Les auteurs innovent en proposant la mise en place de cours pénales régionales ou de chambres régionales de la cpi, qui fonctionneraient comme juridictions internationales de première instance et jouiraient d’une certaine autonomie, comme la cpi elle-même. Par ailleurs, ils confirment les avantages des juridictions internationalisées, plus proches du lieu des faits et moins coûteuses que les tribunaux internationaux.

La troisième partie, également innovante pour un ouvrage sur la justice pénale internationale, décrit d’abord la répression par les juridictions nationales par une étude de leur compétence, les principes de territorialité, de personnalité active et passive et les conditions d’application de la compétence universelle. Les modalités d’application de ces principes dans le droit français, le droit suisse et le droit belge sont examinées. Suivent des exposés sur la résolution des conflits positifs de compétence entre les juridictions de différents États, les poursuites menées par les juridictions nationales, l’extradition et l’entraide judiciaire et les difficultés ainsi que leur mise en oeuvre.

Dans la quatrième partie (conclusion), les auteurs estiment que la peine qu’on peut infliger aux personnes déclarées coupables de crimes de droit international humanitaire ne peut pas répondre aux fonctions classiques attribuées à la peine : fonctions de rétribution, de réparation, de prévention. Ils doutent du caractère exemplaire et dissuasif de la peine, ainsi que du manque de pertinence de la finalité d’amendement et de resocialisation de la peine pour le criminel de guerre ou le coupable de génocide et de crime contre l’humanité. Il reste que la peine aurait pour fonction d’interrompre le cercle vicieux de l’impunité et de la vengeance.

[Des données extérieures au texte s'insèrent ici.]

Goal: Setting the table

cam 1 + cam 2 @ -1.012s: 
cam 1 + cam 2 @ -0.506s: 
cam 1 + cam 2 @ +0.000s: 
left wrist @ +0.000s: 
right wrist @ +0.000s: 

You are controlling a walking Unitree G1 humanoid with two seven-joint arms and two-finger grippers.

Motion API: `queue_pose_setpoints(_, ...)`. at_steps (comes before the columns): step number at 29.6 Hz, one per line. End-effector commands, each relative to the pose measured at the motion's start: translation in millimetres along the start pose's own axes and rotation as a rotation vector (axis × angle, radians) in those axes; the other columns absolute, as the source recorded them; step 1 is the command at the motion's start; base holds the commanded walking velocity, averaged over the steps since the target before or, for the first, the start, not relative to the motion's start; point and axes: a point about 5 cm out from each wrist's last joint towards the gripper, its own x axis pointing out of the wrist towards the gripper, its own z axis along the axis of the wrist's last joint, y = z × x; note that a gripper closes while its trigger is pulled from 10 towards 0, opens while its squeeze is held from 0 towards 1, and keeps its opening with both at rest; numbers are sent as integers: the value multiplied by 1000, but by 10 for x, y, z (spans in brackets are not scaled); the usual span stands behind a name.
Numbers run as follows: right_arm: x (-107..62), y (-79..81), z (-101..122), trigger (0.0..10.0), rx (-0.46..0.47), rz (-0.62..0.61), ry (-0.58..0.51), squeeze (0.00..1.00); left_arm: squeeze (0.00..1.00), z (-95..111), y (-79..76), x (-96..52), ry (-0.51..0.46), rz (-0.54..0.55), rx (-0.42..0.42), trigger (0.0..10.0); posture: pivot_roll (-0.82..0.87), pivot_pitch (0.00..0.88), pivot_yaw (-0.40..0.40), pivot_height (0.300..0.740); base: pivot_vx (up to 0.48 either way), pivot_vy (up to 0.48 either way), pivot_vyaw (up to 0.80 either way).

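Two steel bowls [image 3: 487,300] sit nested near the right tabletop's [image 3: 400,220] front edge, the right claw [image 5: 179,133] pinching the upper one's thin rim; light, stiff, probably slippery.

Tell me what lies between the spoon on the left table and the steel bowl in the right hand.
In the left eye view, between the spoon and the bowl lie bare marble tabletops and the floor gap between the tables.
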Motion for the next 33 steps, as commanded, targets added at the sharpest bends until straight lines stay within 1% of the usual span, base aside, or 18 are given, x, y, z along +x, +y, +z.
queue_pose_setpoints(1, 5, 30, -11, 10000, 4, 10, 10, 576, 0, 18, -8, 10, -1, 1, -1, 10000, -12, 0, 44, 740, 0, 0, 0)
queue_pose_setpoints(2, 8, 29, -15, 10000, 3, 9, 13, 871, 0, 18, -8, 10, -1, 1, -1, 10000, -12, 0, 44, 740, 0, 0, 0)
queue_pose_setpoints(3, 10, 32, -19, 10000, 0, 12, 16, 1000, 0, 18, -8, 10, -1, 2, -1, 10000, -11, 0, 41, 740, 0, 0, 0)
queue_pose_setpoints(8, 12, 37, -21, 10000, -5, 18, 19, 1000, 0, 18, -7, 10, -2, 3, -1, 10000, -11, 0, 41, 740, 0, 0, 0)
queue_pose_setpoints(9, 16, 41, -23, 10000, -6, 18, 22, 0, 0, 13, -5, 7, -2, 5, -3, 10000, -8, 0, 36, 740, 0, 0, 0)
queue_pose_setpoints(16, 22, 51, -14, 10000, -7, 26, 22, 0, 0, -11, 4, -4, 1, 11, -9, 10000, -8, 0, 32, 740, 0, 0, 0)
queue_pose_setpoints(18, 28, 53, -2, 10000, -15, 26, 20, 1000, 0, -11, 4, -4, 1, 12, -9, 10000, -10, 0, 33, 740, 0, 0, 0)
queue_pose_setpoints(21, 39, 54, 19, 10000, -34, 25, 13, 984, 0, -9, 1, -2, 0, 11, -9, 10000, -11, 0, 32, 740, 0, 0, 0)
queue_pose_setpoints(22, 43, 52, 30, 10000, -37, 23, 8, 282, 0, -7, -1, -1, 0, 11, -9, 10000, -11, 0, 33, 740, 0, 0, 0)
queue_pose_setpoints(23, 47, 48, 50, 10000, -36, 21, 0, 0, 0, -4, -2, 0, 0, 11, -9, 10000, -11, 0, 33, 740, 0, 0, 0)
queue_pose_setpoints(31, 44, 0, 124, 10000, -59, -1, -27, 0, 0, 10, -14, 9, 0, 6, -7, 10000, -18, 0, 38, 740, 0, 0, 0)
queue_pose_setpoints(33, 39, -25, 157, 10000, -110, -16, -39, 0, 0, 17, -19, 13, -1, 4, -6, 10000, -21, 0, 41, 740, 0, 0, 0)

Le procès aurait comme vertu première de redonner une humanité à l’inhumain, en permettant l’expression et le partage des réalités vécues par les différents acteurs. Il y a également d’autres formes de réaction, dont la voie civile en vue de la réparation du dommage causé, ainsi que les solutions alternatives à la justice, telles que les commissions de vérité et de réconciliation et les gacacas rwandaises, tout en excluant l’amnistie.

Le livre apporte une contribution utile et précise à la littérature francophone sur le développement de la justice pénale internationale depuis Nuremberg et sur le droit pénal international. Il pose les bonnes questions sur l’indépendance des tribunaux internationaux et mentionne des avenues possibles. Les références aux tribunaux nationaux remplissent un vide, particulièrement en raison de la complémentarité statutaire de la Cour pénale internationale. On peut souhaiter que les exemples français, belges et suisses soient complétés à l’avenir par une étude des droits britanniques et américains. La conclusion plutôt négative à l’égard de la justice pénale internationale semble en contraste avec les résultats obtenus par la plupart des tribunaux internationaux ou internationalisés décrits dans la deuxième partie.

Deux remarques : les seuls juges militaires de Nuremberg étaient les juges soviétiques (p. 49) ; on peut mettre en doute l’affirmation selon laquelle « la plupart des États ont un système constitutionnel respectueux de l’indépendance des juges (voire instituant ceux-ci en un pouvoir judiciaire) » (p. 64).